Perihal dukungan CIA atas penggulingan Soekarno ini, pada tahun 2017, telah diterbitkan sebuah dokumen rahasia milik Amerika Serikat yang menjelaskan tentang hal tersebut, oleh lembaga non-profit National Security Archive (NSA), lembaga National Declassification Center (NDC), dan lembaga negara National Archives and Records Administration (NARA) (sumber www.cnnindonesia.com, akses 18 Oktober 2018).
Di berbagai belahan dunia, sebenarnya setiap forum yang diselenggarakan oleh badan-badan imperialis neoliberal seperti IMF, World Bank, dan WTO (World Trade Organization) selalu ditolak keras oleh berbagai kelompok dan organisasi kerakyatan yang paham sepak terjang organisasi-organisasi (sumber www.democracyuprising.com, akses 18 Oktober 2018). Biasanya aksi-aksi penolakan tersebut selalu diikuti oleh massa yang cukup besar dan berujung bentrok dengan aparat keamanan.
Salah satu bentrokan antara para demonstran antineoliberalisme dengan aparat keamanan, yang cukup terkenal adalah peristiwa “Battle of Seattle”, yang terjadi tahun 1999, saat itu kurang lebih 75 ribu orang demonstran yang menolak pertemuan WTO di Seattle, bentrok dengan aparat (sumber www.democracyuprising.com, akses 18 Oktober 2018).
Saat ini sangat disayangkan para mantan aktivis yang berada di lingkaran Jokowi, tidak memberitahu dan mengingatkan beliau terkait rekam jejak organisasi-organisasi imperialis neoliberal tersebut.
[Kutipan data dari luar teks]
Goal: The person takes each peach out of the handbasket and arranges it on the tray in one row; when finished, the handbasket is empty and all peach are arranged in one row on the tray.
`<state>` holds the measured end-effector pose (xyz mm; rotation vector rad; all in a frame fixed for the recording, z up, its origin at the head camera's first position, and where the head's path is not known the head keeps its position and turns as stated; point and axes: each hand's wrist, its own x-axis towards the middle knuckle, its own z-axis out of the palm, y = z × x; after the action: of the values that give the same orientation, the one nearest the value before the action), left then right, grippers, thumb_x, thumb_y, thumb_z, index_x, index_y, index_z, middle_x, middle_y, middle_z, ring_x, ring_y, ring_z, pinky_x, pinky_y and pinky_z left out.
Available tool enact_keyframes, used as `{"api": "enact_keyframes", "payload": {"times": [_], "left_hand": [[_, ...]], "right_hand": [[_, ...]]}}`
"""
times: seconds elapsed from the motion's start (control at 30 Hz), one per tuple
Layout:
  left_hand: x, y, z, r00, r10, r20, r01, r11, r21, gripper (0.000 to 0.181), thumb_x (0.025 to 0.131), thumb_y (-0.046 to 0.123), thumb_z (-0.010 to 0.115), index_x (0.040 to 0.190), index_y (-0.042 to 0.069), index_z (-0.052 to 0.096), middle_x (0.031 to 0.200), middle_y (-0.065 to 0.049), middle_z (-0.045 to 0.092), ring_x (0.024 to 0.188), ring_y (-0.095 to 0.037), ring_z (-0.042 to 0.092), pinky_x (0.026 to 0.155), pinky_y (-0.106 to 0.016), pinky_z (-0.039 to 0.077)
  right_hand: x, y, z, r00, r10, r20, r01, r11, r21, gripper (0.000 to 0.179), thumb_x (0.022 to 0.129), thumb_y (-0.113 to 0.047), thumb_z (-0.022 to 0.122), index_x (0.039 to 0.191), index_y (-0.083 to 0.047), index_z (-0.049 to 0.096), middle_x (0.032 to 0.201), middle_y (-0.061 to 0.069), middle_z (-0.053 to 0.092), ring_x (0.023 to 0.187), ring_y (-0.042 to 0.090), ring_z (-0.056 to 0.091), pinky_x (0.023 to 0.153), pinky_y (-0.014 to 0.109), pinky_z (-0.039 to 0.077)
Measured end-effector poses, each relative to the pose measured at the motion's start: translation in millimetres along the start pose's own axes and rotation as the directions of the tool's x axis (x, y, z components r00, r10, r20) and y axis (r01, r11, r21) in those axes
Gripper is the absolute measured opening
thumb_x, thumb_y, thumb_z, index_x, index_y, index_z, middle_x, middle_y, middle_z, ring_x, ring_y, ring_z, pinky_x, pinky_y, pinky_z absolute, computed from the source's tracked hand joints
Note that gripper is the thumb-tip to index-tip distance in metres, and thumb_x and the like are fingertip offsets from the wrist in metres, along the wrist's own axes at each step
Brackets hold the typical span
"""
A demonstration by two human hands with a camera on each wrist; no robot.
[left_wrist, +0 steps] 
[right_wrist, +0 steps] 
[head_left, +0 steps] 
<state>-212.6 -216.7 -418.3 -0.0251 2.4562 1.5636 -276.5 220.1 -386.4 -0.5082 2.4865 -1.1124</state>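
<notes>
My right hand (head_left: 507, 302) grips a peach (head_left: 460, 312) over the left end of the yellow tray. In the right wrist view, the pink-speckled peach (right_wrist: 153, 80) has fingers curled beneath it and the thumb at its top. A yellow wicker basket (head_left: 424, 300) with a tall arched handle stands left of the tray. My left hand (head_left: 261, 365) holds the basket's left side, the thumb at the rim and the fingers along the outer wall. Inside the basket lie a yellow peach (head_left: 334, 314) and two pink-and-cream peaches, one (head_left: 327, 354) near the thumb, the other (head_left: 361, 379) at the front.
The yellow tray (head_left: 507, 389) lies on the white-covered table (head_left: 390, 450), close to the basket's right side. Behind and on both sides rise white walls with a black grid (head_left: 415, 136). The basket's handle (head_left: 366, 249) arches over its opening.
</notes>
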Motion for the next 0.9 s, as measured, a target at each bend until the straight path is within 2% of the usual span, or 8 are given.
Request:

Entah karena lupa atau pura-pura lupa, yang jelas para mantan aktivis tersebut pastilah sudah paham bahwa organisasi-organisasi imperialis neoliberal tersebut adalah selayaknya Evil Winter yang telah dan akan merusak serta menghancurkan ekonomi rakyat di seluruh dunia.
Jadi kalau dipikir-pikir lebih dalam sedikit, sebenarnya Jokowi sama saja dengan ngomong bahaya Evil Winter pada Evil Winter itu sendiri. Jelas saja mereka memuji, mungkin untuk semakin menyempurnakan kamuflase wajah seolah-olah humanis mereka, supaya bangsa Indonesia, terutama yang propemerintah tidak lagi anti terhadap sepak terjang mereka yang dalam sejarah telah memporak-porandakan ekonomi dan politik negara-negara di berbagai belahan dunia.
Hal ini jugalah yang sebaiknya dijadikan titik serang kubu Prabowo pada kubu Jokowi. Para mantan aktivis kerakyatan yang ada di kubu Prabowo, jika masih ada sisa ideologi kerakyatan di kepala, seharusnya mereka menjelaskan pada beliau tentang hal tersebut.
Yaitu bahwa sikap Jokowi yang menerima organisasi-organisasi imperialis neoliberal seperti IMF dan WB dengan tangan terbuka, dan menjalankan resep mereka seperti mencabut subsidi-subsidi rakyat, liberalisasi investasi, dan lain-lain, sama saja dengan melemparkan Indonesia ke jurang kehancuran tanpa dasar. Krisis yang telah menghantam Indonesia dari sejak akhir rezim Orde Baru sampai sekarang, tak akan pergi malah semakin parah dan akut.
Jangan isu hoax tentang keterkaitan Jokowi dengan PKI (Partai Komunis Indonesia), yang didengung-dengungkan, karena PKI dan kader serta simpatisannya adalah juga pihak yang ikut tersingkir akibat kudeta boneka imperialis neoliberal, Soeharto terhadap pemerintahan Soekarno. Jadi secara logika, kalau memang PKI secara organisasi dan kader-kadernya masih hidup, pasti mereka tak mau mendukung Jokowi yang berkolaborasi dengan pihak yang mensponsori pembantaian massal terhadap kawan dan sekutu mereka.
Untuk Jokowi sendiri, jika memang beliau benar-benar prorakyat dan bukan proimperialis neoliberal, saya sarankan ke depannya supaya lebih cerdas dan jeli dalam menulis pidato dan membuat kebijakan.
Pencabutan berbagai subsidi rakyat, pada kenyataannya bukanlah solusi untuk mengatasi krisis berkepanjangan di negeri ini. Selain itu, yang utama adalah pahami sejarah, minimal sejarah bangsa Indonesia yang benar, bukan sejarah manipulatif ala rezim ORBA. Supaya paham siapa yang seharusnya jadi kawan atau lawan dalam dunia yang semakin panas ini.